Are You Eligible to Be Paid for Training Time?

Are employees entitled to overtime pay for time spent in training? This is a fairly common question overtime lawyers are asked by workers in a wide range of industries, and for good reason – many employers fail to properly account for the hours spent in training when determining overtime pay.

Under the Fair Labor Standards Act (FLSA), an employee does not have to be paid for training time only if all 4 of the following criteria are met:

  1. Attendance is outside of the employee’s regular working hours;
  2. The employee’s attendance is voluntary;
  3. The course, lecture, or meeting is not directly related to the employee’s job; and
  4. The employee does not perform any productive work during the training.

If any of these 4 criteria are not met, then the training time must be treated as work time. This means the employer must pay for the time and must include the training time in total hours worked when determining overtime pay.

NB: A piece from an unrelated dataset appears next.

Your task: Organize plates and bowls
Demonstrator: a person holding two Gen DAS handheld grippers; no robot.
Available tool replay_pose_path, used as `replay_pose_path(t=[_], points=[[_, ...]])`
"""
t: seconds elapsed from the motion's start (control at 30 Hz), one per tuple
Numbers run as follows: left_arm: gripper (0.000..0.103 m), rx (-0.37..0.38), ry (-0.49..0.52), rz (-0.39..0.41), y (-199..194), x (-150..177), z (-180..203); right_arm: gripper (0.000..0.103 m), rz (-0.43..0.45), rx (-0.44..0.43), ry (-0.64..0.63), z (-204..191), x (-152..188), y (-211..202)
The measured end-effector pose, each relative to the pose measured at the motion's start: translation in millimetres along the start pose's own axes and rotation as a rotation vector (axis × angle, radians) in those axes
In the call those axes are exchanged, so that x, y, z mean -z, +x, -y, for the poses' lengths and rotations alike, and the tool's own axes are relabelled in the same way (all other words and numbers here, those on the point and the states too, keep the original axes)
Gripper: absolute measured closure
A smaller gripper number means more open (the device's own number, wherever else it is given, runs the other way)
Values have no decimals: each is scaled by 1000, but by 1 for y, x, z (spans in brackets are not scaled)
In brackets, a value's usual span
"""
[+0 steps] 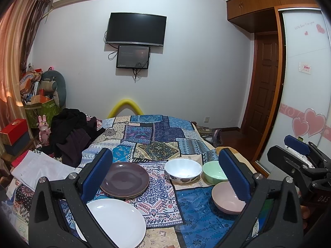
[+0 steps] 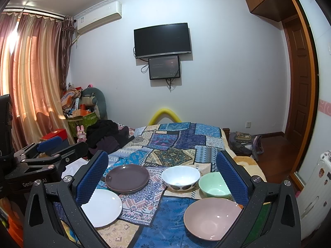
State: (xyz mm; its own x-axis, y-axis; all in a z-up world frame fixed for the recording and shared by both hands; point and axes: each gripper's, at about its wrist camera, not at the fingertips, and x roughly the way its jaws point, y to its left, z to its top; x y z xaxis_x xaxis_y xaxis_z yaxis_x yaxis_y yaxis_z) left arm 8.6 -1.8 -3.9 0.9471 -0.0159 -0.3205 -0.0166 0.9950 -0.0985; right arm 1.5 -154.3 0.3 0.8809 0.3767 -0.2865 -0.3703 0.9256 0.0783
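Both tongs, left and right, gape wide, empty; only the right view shows the suitcase.

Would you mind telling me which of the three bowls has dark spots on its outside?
The white bowl, at the back beside the purple plates. The green bowl and pink bowl are plain.

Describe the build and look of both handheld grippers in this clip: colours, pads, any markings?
Both the left gripper and right gripper have matte black speckled frames, silver round bolts and blue textured finger pads. White lettering marks the bodies, only partly readable. No cables or sleeves show.
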Motion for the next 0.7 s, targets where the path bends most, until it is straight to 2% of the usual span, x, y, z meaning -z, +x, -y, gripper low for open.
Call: replay_pose_path(t=[0.5,0.7], points=[[0,1,-7,-7,3,3,-2,0,2,2,-1,0,-1,0],[0,-3,-16,-16,7,4,-7,0,-29,1,6,-2,0,12]])
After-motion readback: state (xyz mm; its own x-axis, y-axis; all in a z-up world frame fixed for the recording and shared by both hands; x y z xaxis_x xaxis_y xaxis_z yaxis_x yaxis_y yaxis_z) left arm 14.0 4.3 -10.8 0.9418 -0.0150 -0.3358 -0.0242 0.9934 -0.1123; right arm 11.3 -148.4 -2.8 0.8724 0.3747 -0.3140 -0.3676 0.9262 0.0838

If an employer requires that an employee attends the training, the training will not be considered voluntary. In addition, if the employee believes they would be subject to adverse action, such as poor performance ratings or demotion, if they fail to attend the training, it may not be considered voluntary even though the employer claims it is.

If the training helps an employee handle her job more effectively, it will be considered directly related to the employee’s job. Alternatively, if the training prepares the employee for a new job or additional skill, it will not be directly related to her job.

Example 1:

An employee is hired as a sales representative. The employer requires that the employee completes an online training course that familiarizes the employee with the company’s products and the sales scripts used when talking to potential customers. The employee is told to complete this online training at home after leaving work.

This training time will be considered work time because it does NOT meet ALL 4 criteria listed above.

Attendance is outside of the employee’s regular working hours. YES
The employee’s attendance is voluntary. NO
The course, lecture, or meeting is not directly related to the employee’s job. NO
The employee does not perform any productive work during the training. NO

Example 2:

An employee works as a bookkeeper. She decides to enroll in a community college course for an online accounting program so she can meet the requirements for a better-paying position within the company. She takes this course at night and on weekends.

This training time will NOT be considered work time because it meets ALL 4 criteria listed above.

Attendance is outside of the employee’s regular working hours. YES
The employee’s attendance is voluntary. YES
The course, lecture, or meeting is not directly related to the employee’s job. YES
The employee does not perform any productive work during the training. YES

In the recent Cutco case, the employer agreed to pay $6.7 million to settle an overtime pay lawsuit against it for unpaid training time. The employees, in this case, were required to attend a mandatory training session for 3 to 5 days to become knife sales representatives; however, they were not paid for this training time. The employees were being trained to replace sales representatives that no longer worked for the company. The plaintiffs (employees) argued that they should be paid for this training time and that training time should be counted toward total hours worked for overtime purposes. They claimed the training was not voluntary because they were required to attend it.

In addition, they claimed that the training was not vocational sales training and did not provide the employees with transferable skills that could be used in other employment; i.e., the training was directly related to their job. If the employees’ claims were found to be true, all 4 criteria listed above would not have been met and the training time would have been considered work time.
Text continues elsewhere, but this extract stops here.